La matansolidaridad

Durante el tiempo que en Matanzas el aguacero parecía inminente, pero era que el humo del incendio se mezclaba con las nubes blancas y las llenaba de cenizas, y el cielo lucía como los ánimos grises de sus habitantes y nunca llovía – aunque se pidió mucho el agua bendecida – se sintió el palpitar de las venas de la ciudad.
La conexión orgánica que une a cada uno de sus habitantes iba por debajo del asfalto, atravesaba los riachuelos en el asfalto de la Marina, subía por las escaleras del treceplantas, piso por piso, apartamento por apartamento, se colaba por el resquicio de las puertas coloniales del centro y gracias a la emoción compartida, la ciudad se sintió como una sola ciudad.
Desde los primeros días, cuando la incertidumbre se concebía densa como el aire aceitoso y te impregnaba la ropa, y se te metía en el cabello y parecía que te habías untado vaselina para acomodarte el peinado, se percibieron las primeras muestras de solidaridad.
La gente preguntaba qué se necesitaba, porque ninguna de ellas, ni de nosotros, ni de nuestros antepasados que desde la tierra que nos mantiene en pie nos dan fuerza, habían enfrentado esas explosiones de la noche – la inmensidad que te aplasta- por las cuales hasta los más escépticos necesitaron encomendarse a una fuerza superior.
Poco a poco, mientras el desconcierto se transformaba en la utilidad de la virtud, muchos se organizaron, buscaron la manera de estar presentes. En un estado de WhatsApp un socio, percusionista, subía una foto mientras donaba sangre. Debajo de la imagen un simple comentario “Mi pequeño aporte”.
Una amiga me escribe, a sabiendas que soy periodista, para preguntarme si sé dónde están los afectados, los vecinos del barrio Dubrocq, que ella y unas amistades recogieron unas cositas, no son muchas, pero pueden ayudar.

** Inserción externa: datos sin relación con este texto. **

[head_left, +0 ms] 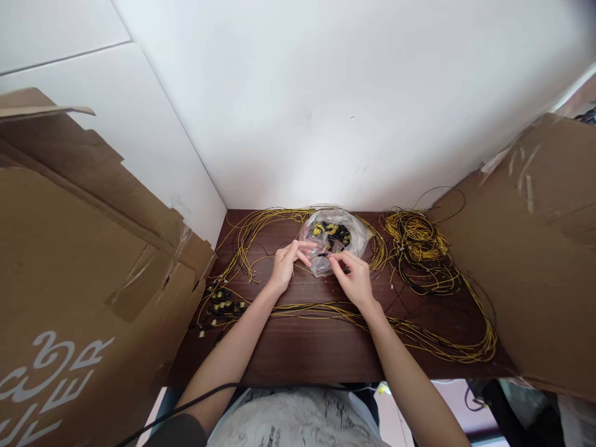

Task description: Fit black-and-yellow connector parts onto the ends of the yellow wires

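Note:
My right hand [352, 274] pinches a small black piece [322, 254] between thumb and fingertips, at the front of a clear plastic bag [358, 233]. To its left, my left hand [286, 266] has its fingers stretched out and apart, close to the bag's left side; I see nothing held in it. Inside the bag lie several small black and yellow parts [338, 234]. Yellow and black wires [246, 239] loop behind and left of the left hand. Another bundle of long wires [321, 308] runs across the table below both hands.
A tangled coil of yellow and black wires [416, 239] lies at the table's right. Several black parts with yellowish ends [223, 304] sit at the left edge. Cardboard [93, 248] stands on the left, more cardboard [526, 261] on the right. A white wall [326, 112] rises behind the brown table [298, 354].

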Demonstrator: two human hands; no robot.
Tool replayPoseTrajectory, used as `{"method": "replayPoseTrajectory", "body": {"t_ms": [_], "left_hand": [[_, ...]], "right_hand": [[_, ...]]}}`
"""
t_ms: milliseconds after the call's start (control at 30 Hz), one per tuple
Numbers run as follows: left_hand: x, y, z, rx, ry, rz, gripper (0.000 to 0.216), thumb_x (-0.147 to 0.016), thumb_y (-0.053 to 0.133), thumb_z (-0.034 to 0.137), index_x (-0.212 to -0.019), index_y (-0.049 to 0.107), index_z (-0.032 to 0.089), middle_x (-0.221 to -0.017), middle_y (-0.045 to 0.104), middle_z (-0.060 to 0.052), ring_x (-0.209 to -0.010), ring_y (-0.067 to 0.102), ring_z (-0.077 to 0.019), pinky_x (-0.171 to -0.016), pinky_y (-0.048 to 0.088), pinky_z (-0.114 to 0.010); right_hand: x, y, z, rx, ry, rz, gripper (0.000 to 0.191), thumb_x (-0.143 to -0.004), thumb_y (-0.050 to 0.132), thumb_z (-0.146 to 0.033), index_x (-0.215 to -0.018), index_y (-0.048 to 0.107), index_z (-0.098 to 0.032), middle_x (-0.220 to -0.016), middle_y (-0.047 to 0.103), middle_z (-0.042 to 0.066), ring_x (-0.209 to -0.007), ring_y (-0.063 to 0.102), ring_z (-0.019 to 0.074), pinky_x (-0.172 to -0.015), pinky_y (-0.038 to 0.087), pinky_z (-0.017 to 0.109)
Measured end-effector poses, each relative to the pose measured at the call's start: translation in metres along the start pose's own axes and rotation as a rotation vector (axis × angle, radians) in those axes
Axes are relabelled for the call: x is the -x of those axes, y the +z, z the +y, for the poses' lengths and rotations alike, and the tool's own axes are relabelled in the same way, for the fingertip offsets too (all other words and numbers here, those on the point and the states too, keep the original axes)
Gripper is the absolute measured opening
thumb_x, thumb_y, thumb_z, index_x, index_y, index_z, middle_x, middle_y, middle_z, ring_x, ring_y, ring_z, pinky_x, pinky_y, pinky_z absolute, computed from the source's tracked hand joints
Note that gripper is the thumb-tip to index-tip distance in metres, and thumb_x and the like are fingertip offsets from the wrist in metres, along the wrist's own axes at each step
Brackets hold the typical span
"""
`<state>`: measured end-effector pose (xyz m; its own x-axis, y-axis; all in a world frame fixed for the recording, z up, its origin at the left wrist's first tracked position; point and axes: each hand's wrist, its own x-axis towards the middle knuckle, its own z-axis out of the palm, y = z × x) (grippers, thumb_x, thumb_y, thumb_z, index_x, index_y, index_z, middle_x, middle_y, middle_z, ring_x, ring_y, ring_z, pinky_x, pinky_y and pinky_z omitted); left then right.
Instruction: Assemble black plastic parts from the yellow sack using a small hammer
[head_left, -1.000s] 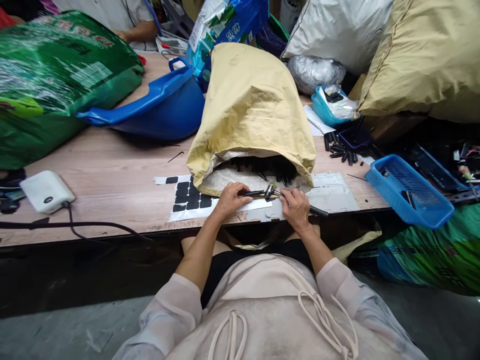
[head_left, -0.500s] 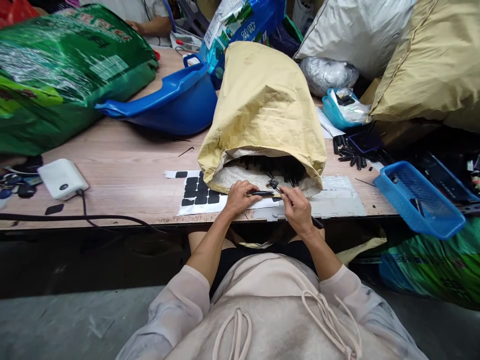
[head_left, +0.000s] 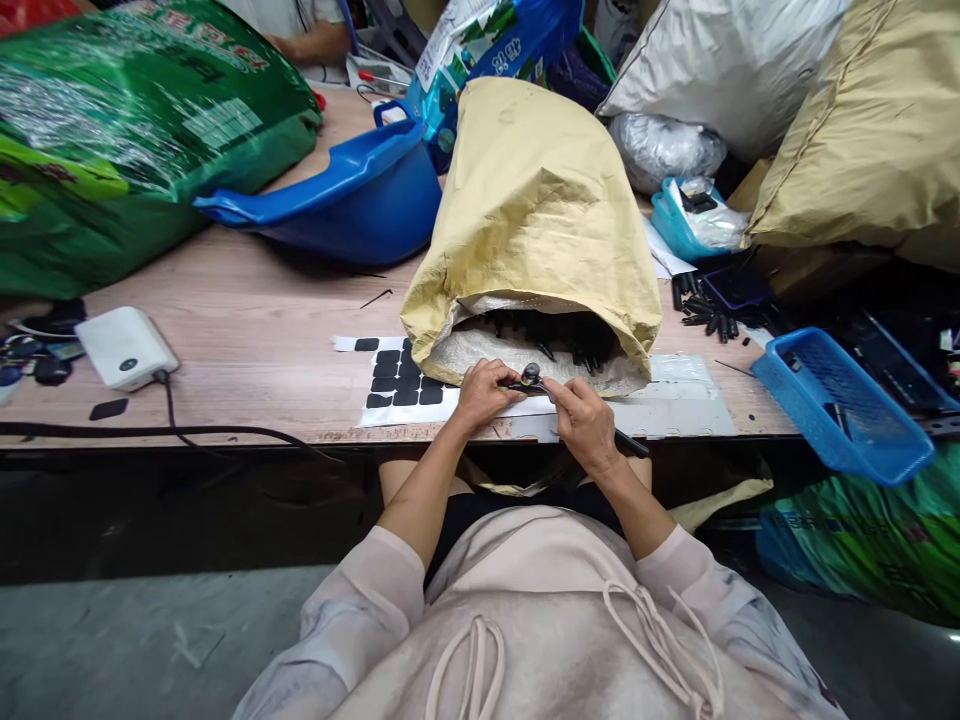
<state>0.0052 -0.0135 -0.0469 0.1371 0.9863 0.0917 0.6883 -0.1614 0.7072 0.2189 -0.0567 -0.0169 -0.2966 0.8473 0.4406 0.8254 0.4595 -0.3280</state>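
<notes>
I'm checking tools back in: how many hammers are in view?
1: the right hand grips the hammer, its head close to the left hand. Others could be hidden, perhaps inside the open yellow sack.

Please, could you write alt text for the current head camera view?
A person's right hand holds a small hammer, its head at a slim black piece that the left hand holds near the edge of the table. Before them lies an open yellow sack with black pieces inside.

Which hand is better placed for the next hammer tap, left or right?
Right, most likely: the right hand holds the hammer, its head close to the slim black piece. The left hand is busy holding that piece.
</notes>
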Motion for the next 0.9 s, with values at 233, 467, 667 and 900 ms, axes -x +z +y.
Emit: {"method": "replayPoseTrajectory", "body": {"t_ms": [233, 467, 667, 900], "left_hand": [[0.002, -0.002, 0.004, 0.01, -0.021, 0.003, 0.014, -0.076, 0.084, 0.029, -0.09, 0.082, 0.027, -0.086, 0.073, -0.001, -0.094, 0.06, -0.0251, -0.091, 0.047, -0.041], [0.002, -0.002, 0.002, -0.004, 0.008, -0.005, 0.015, -0.078, 0.082, 0.032, -0.092, 0.081, 0.026, -0.088, 0.072, -0.002, -0.095, 0.06, -0.0253, -0.093, 0.047, -0.041], [0.004, -0.004, 0.0, -0.007, 0.02, -0.015, 0.016, -0.081, 0.081, 0.035, -0.094, 0.082, 0.025, -0.09, 0.072, -0.003, -0.096, 0.059, -0.0259, -0.093, 0.047, -0.041], [0.006, -0.005, -0.002, -0.015, 0.055, -0.033, 0.016, -0.087, 0.075, 0.036, -0.095, 0.082, 0.024, -0.089, 0.071, -0.004, -0.095, 0.058, -0.0256, -0.092, 0.045, -0.041]], "right_hand": [[0.007, -0.005, 0.005, 0.02, 0.014, 0.003, 0.037, -0.106, 0.048, -0.02, -0.129, 0.075, -0.029, -0.09, 0.066, 0.004, -0.085, 0.061, 0.016, -0.078, 0.049, 0.024], [0.004, -0.004, 0.021, 0.019, 0.078, 0.052, 0.036, -0.107, 0.047, -0.026, -0.13, 0.075, -0.03, -0.095, 0.068, 0.005, -0.089, 0.063, 0.0176, -0.083, 0.05, 0.026], [0.001, 0.002, 0.051, 0.147, 0.094, 0.067, 0.027, -0.103, 0.056, -0.025, -0.118, 0.079, -0.027, -0.093, 0.067, 0.006, -0.086, 0.056, 0.0201, -0.08, 0.043, 0.031], [0.011, 0.017, 0.062, 0.172, 0.121, 0.101, 0.025, -0.1, 0.06, -0.025, -0.115, 0.079, -0.027, -0.097, 0.068, 0.007, -0.09, 0.052, 0.0223, -0.079, 0.037, 0.034]]}}
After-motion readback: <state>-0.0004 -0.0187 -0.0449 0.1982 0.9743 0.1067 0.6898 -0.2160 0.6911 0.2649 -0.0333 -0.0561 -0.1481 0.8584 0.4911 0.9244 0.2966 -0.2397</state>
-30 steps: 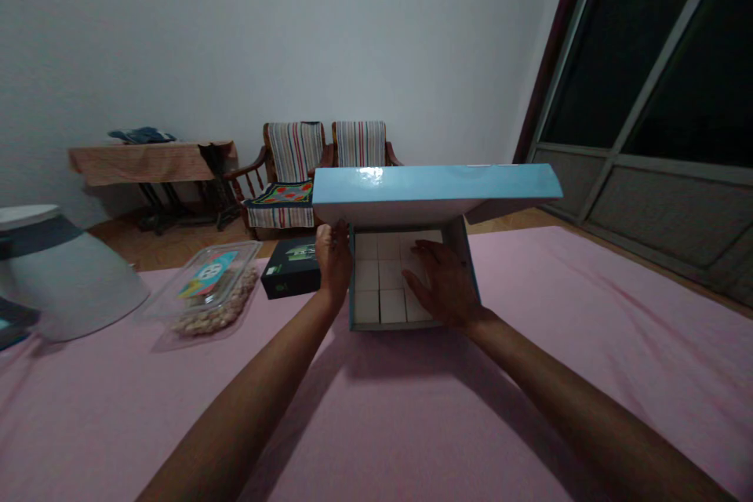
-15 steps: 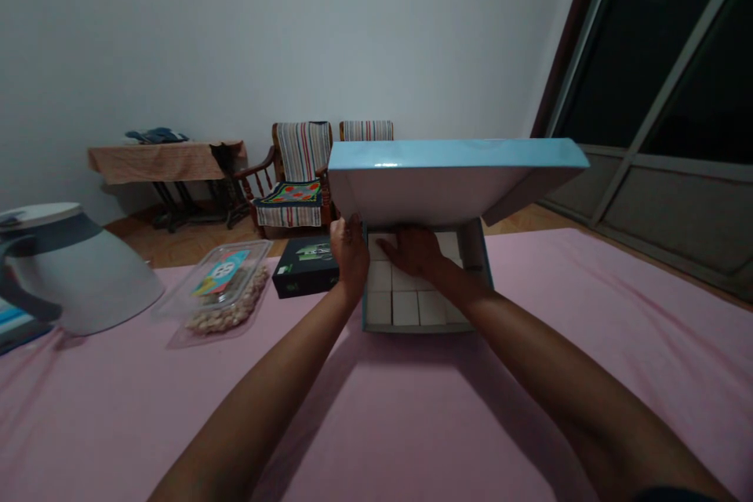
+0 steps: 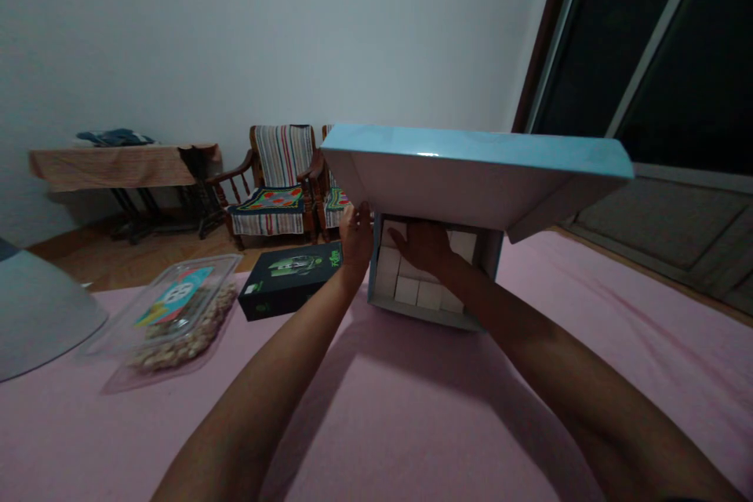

Otra amistad, una muchacha que no pasará los veinte años, sube a su muro de Facebook, que al día siguiente irán hasta uno de los centros de evacuación para que se le sumen quienes quieran, aquellos que no quieren darse sillón y terapia en lo que todo pasa.
Mi profesor de la primaria, el mismo que 16 años después aún me pregunta cada vez que nos cruzamos por la salud de mi mamá, es uno de los lesionados en la primera explosión. Leo un trabajo que una colega periodista le escribió y lo veo con los brazos vendados, y pienso que ese señor fue quien me enseñó a jugar ajedrez.
Una muchacha que estudió conmigo, misma secundaria, mismo preuniversitario, sube un post en el que cuenta que su madre ató una bandera cubana a un palo de escoba y desde la azotea de su casa la agitaba frenética para que los helicópteros que sobrevolaban su casa supieran que abajo la gente estaba con ellos.
Un socio escritor con el cual he compartido decenas de peñas y talleres narraba desde su perfil personal, que por frente a su casa pasó una caravana de bomberos y que la gente, espontáneamente, salió a aplaudirles y hasta que no se perdieron en los horizontes de la ciudad, no se detuvieron.
El vecino del barrio de toda la vida, el flaco orejón que ya tiene un chama, y es quien me tatúa, fue quien aguja en mano le dibujó en el pecho el bombero a aquel muchacho que tan hondo le llegó la historia de los que no volvieron de las llamas, que decidió llevarlos encima siempre. El amigo fotógrafo trovador y turbeador que desde el balcón de su casa, con vista a la bahía, ofreció testimonio gráfico de toda la luz que se salía de control desde el otro lado de la urbe.
Muchas veces, porque nos extraviamos dentro de nosotros mismos, en nuestros tiempos, en nuestros ritmos, en las pequeñas y grandes trabas de la cotidianidad, perdemos el sentido de colectividad. No obstante, si algo más allá de las tristezas nos demostró el incendio en la Zona Industrial, es el poder de empatía hacia el prójimo que los habitantes de Matanzas pueden llegar a sentir. Hace 28 años que permanezco en el mismo sitio y en estos días aciagos ha sido uno de los momentos que más me he sentido conectado a la ciudad. Fuerza, Matanzas, coño, fuerza.